カッコよく言うと「信念」とか「美学」と呼ばれるものですね。
ちなみに正義とは少し違う。
悪役の信念が世間一般的に正しい義とは限らないしな。
正義についてはややこしいし、まじめに議論しようとすると哲学的になるので、気になる人派とりあえずこのあたりを読んでみるといいよ。
正義論についてまとまってる本!
で、このブレなさというのは悪役以外にもとても重要なものですが、悪役には必須な性質です。
悪役の信念は主人公と対立し、そしてたいていぶつかるもの。
ぶつかることで、ストーリーは生まれます。
で、そんな悪役キャラが、仮に途中でその信念を曲げてしまったら――
主人公「これまでの行いの報いを受けろ!」
悪役「……ああ、今となっては悪かったと思っている」
主人公「えっ……あ、うん……」
超カッコ悪くない!?
もう悪役とか以前になんか人としてカッコ悪くない!?
それじゃあこれまでのストーリーなんだったのってなるよね!?
もちろん、そうなるに至るまでのちゃんとした物語があればけっしてすべて悪いというわけではないのですが、わたしがこれまで書いて(+見て)きた経験上、そういう悪役はかなり嫌われます。
そして悪役を出すのであれば、基本的に主人公VS悪役という対立構造でストーリーが進むので、物語は一気に推進力を失ってボロボロになります。
だから、悪役はその悪役たる信念を曲げてはならないのです。
もし悪役が信念を曲げなければならないときが来たら――
来たら……?
次の悪役を出せ! 可能な限りすばやく!
……!
強烈な欲求(野望)
悪役が登場する物語は、主人公以上に悪役の欲求によってストーリーが進むことがとても多いです。

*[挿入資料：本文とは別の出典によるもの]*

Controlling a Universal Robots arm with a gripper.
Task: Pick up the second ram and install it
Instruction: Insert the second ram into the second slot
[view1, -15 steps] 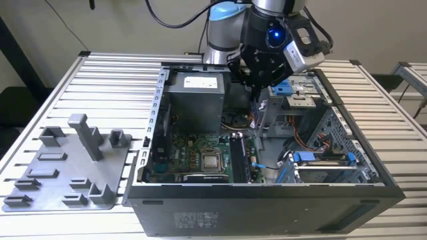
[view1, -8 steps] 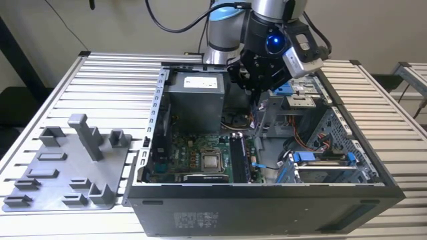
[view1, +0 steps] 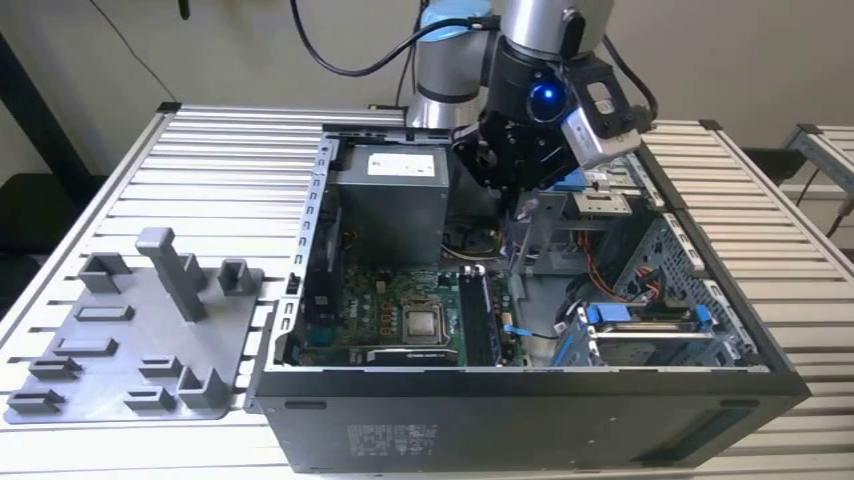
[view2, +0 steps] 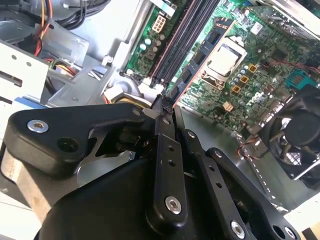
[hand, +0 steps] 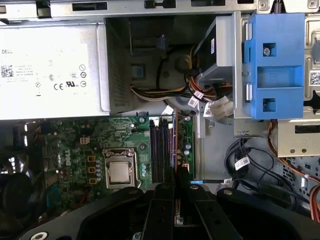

というのも、悪が栄えなければなんの事件も起こらないからです。
ただただ平和でのほほんとした日常が繰り広げられる。
そう、延々と。
(今日も平和だ)
もちろんそういう作品にもおもしろいものはたくさんあります。
日常系って疲れたときとかに心のエネルギーを充填してくれるのでわたしも好きです。
でも書くのは難しいから覚悟しておけ。
ちなみにファンタジー日常系ならコレがおもしろい
ともあれ、ストーリーが推進力を持つためには、悪役キャラがその野望のために動き出す必要があります。

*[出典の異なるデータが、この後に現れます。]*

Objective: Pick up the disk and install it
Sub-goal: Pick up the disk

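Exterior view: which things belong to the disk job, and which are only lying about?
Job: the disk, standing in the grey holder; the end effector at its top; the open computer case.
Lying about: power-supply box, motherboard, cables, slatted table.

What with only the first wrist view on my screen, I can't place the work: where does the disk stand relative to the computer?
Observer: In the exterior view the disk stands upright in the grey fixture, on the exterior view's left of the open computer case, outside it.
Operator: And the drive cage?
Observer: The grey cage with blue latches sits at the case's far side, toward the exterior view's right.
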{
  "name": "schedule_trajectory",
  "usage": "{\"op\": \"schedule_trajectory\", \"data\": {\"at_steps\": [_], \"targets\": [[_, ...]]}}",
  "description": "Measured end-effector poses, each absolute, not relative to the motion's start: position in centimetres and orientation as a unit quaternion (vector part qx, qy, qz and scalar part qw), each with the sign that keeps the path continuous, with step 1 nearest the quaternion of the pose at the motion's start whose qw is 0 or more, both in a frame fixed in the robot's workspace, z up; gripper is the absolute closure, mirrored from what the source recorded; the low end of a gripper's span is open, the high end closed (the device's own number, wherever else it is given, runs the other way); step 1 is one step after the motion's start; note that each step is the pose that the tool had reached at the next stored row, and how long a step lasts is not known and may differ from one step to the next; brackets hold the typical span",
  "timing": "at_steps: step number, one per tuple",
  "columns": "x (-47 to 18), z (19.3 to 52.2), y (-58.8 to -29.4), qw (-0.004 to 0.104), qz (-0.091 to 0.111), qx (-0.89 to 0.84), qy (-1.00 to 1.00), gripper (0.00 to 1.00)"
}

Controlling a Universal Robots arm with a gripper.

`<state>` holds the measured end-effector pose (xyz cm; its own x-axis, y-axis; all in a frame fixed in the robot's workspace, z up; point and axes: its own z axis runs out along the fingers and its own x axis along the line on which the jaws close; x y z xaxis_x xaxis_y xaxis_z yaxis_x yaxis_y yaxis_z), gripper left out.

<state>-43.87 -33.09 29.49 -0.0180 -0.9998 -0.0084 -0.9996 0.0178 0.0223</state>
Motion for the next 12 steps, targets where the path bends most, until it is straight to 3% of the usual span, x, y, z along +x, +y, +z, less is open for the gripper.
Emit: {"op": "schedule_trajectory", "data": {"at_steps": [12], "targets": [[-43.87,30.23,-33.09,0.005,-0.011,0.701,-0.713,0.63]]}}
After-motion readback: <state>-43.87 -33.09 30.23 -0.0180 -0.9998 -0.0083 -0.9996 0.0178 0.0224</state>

順序はどちらでも良いとは思いますが、先に悪役キャラの野望による事件が起こっていたほうが、ストーリーのテンポは良くなるでしょう。(状況が緊迫するため)
ちなみに野望を基準にした主人公と悪役キャラの位置関係には二つ種類があります。
- 対立
- 競合
の二つです。
対立の場合
対立の場合は、主人公と逆の性質の欲求を持たせればいいので、そう深く考えなくてもいいでしょう。
考え方の順序としては、
主人公の欲求⇔悪役の欲求→その欲求に基づく信念
図にするとこんな感じ。
(あれ? わかりづらい……?)
もっと良い感じの作れたら差し替えます。
とにかく、「欲求が決まってからそれに基づくブレない信念を考える」という順序でOK。

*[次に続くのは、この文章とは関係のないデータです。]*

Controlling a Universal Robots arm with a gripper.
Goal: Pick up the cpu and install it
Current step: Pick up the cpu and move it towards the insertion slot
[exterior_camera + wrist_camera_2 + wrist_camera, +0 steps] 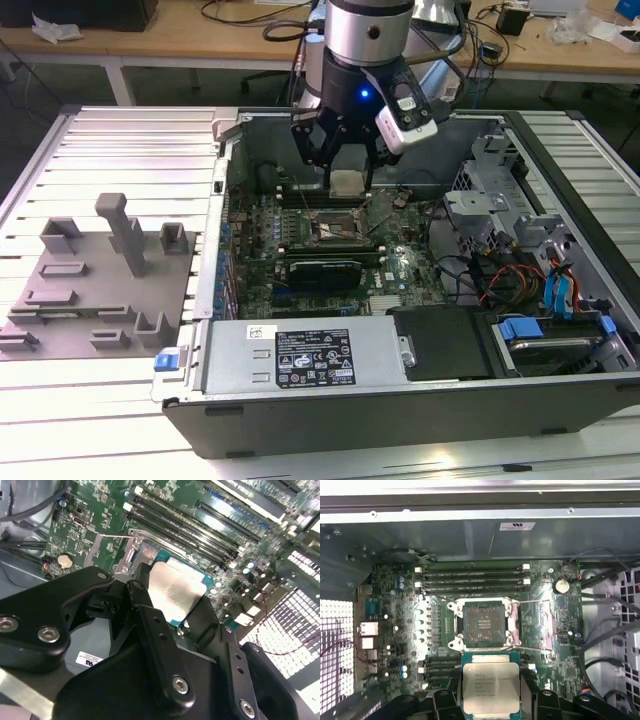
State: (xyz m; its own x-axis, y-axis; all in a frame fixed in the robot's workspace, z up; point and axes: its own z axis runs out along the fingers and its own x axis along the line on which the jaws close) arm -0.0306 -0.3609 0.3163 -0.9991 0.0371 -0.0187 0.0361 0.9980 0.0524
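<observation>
The cpu (347,182), a flat silvery square chip, hangs between the black fingers of my gripper (347,185), which is shut on it. It is inside the open computer case, a little above the motherboard and just behind the black socket frame (336,225). In the first wrist view the cpu (491,686) sits close to the camera with the open socket frame (484,624) beyond it. In the second wrist view the cpu (175,591) shows its metal top between the black fingers (145,597).
The open computer case (400,410) holds the motherboard (400,265), a power supply (300,355), drive bays and cables (520,280) on the exterior view's right. Grey fixture blocks (110,270) stand on the slatted table at the exterior view's left. Memory slots (472,577) lie beside the socket.
</observation>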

「信念」も対立しているとより構造がわかりやすくなるので読みやすさに繋がりますが、絶対にそこも対立してなきゃいけないというわけではありません。
で、ここまで決まると自然と、
- なぜそういう欲求を抱くようになったか
- なぜそういう信念を抱くようになったか
という背景(バックボーン)を考えることになるので、そこから悪役キャラをどんどん深堀りしていってみてください。
必ずしも作中にそういった描写を入れる必要はありませんが、一人のキャラクターを描くという点でその背景(バックボーン)はのちのち絶対に参考になります。
競合の場合
競合の場合は「対立」より主人公側に気を配る必要があります。
というのも、主人公にもその悪役の野望に負けないくらいの欲求を抱かせなければならないからです。
悪役の野望は強ければ強いほど物語が映(は)えますが、その場合は主人公も同じくらい強くなければ悪役に食われてしまいます。
で、悪役というのは文字通り悪なので、わりかし倫理的にアウトな感じの野望でも簡単に持たせられますが、主人公は読者の感情移入側なので、倫理的にアウトなものにしてしまうとその感情移入/共感のさまたげになります。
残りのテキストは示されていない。